◆ GIVEN MATERIAL ◆

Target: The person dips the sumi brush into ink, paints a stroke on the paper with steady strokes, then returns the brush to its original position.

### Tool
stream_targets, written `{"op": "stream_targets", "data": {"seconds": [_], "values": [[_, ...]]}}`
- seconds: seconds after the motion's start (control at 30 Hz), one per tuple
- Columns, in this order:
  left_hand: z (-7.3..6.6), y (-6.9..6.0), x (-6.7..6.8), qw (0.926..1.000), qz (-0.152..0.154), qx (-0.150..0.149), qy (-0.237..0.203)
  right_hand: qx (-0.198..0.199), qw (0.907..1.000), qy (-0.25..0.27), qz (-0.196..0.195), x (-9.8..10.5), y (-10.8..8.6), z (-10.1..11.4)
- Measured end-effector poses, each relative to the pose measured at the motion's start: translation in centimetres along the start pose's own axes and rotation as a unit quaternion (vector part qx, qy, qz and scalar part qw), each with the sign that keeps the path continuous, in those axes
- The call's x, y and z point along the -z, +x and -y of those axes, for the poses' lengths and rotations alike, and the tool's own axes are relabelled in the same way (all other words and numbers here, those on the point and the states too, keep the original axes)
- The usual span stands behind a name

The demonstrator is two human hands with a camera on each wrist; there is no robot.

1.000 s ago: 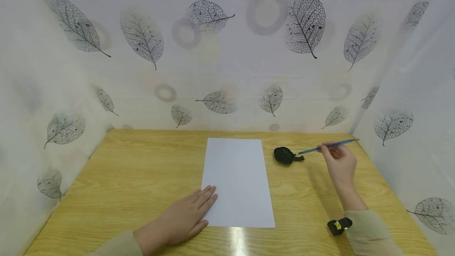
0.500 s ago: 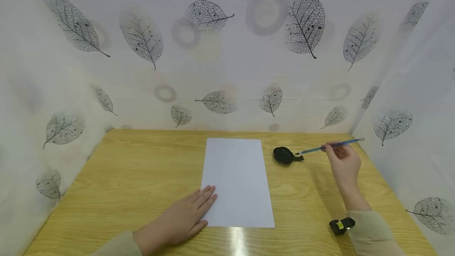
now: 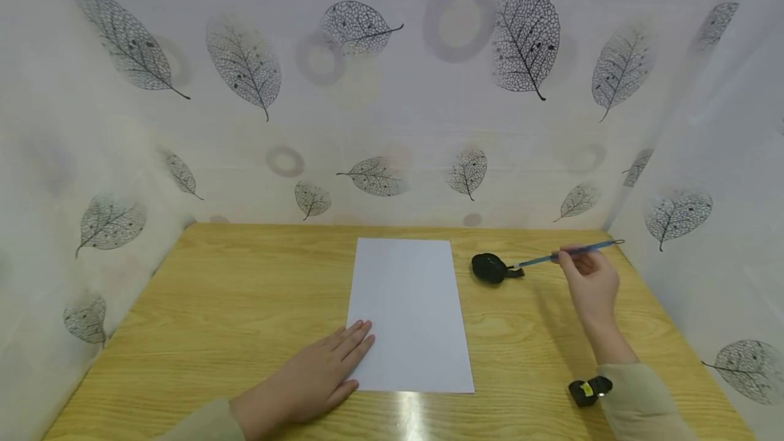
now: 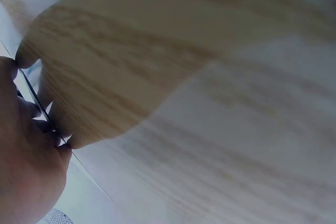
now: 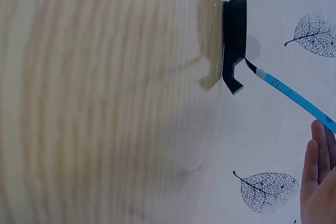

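Observation:
A blue-handled writing brush [image 3: 588, 248] is pinched between the fingers and thumb of my right hand [image 3: 593, 284], held slantwise above the table. Its dark tip touches or nearly touches the rim of a small black ink dish [image 3: 488, 268] beside the dish's short handle; the right wrist view shows the brush [image 5: 294, 96] meeting the dish [image 5: 235, 30] there. My left hand [image 3: 321, 369] lies flat, fingers straight, on the lower left edge of a white sheet of paper [image 3: 407, 312]. In the left wrist view the left hand [image 4: 31, 156] is seen low along the sheet's edge.
The wood-grain table [image 3: 245, 278] carries the paper in the middle and the dish to its right. A leaf-patterned curtain [image 3: 392, 101] encloses the back and both sides. A black wrist camera [image 3: 588, 390] sits at my right sleeve.
My right hand has drawn the brush slightly to the right, then a touch back left, its tip staying by the dish rim. The left hand and paper have stayed put.

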State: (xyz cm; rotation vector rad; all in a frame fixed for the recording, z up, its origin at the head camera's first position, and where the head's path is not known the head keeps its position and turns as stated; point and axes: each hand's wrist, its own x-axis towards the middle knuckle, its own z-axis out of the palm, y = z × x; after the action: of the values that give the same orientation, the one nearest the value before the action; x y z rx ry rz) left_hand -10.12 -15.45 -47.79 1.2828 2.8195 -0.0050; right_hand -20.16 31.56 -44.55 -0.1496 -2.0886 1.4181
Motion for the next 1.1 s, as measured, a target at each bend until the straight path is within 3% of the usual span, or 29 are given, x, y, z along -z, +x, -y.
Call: {"op": "stream_targets", "data": {"seconds": [0.33,0.67,1.1], "values": [[-0.01,-0.03,0.09,1.0,0.005,0.003,-0.002,-0.007,0.9999,0.008,-0.005,0.24,-0.04,0.41],[-0.01,0.01,-0.03,1.0,0.005,-0.003,0.004,-0.021,0.9996,-0.006,0.015,-0.33,-0.41,0.44],[0.01,0.04,-0.07,1.0,0.005,0.001,0.007,-0.03,0.9995,0.003,-0.01,0.24,-0.14,0.36]]}}
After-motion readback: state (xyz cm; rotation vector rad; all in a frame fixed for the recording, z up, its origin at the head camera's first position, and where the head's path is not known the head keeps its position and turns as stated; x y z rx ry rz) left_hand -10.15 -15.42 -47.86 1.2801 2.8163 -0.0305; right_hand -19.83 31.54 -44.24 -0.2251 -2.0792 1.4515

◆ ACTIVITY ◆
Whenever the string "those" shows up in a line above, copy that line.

◆ ANSWER SPACE ◆
- Measured end-effector poses, each relative to the pose measured at the motion's start: translation in centimetres along the start pose's own axes and rotation as a unit quaternion (vector part qx, qy, qz and scalar part qw), each with the sign that keeps the path continuous, in those axes
- The call's x, y and z point along the -z, +x and -y of those axes, for the poses' lengths and rotations alike, and the tool's own axes are relabelled in the same way (all other words and numbers here, those on the point and the states too, keep the original axes)

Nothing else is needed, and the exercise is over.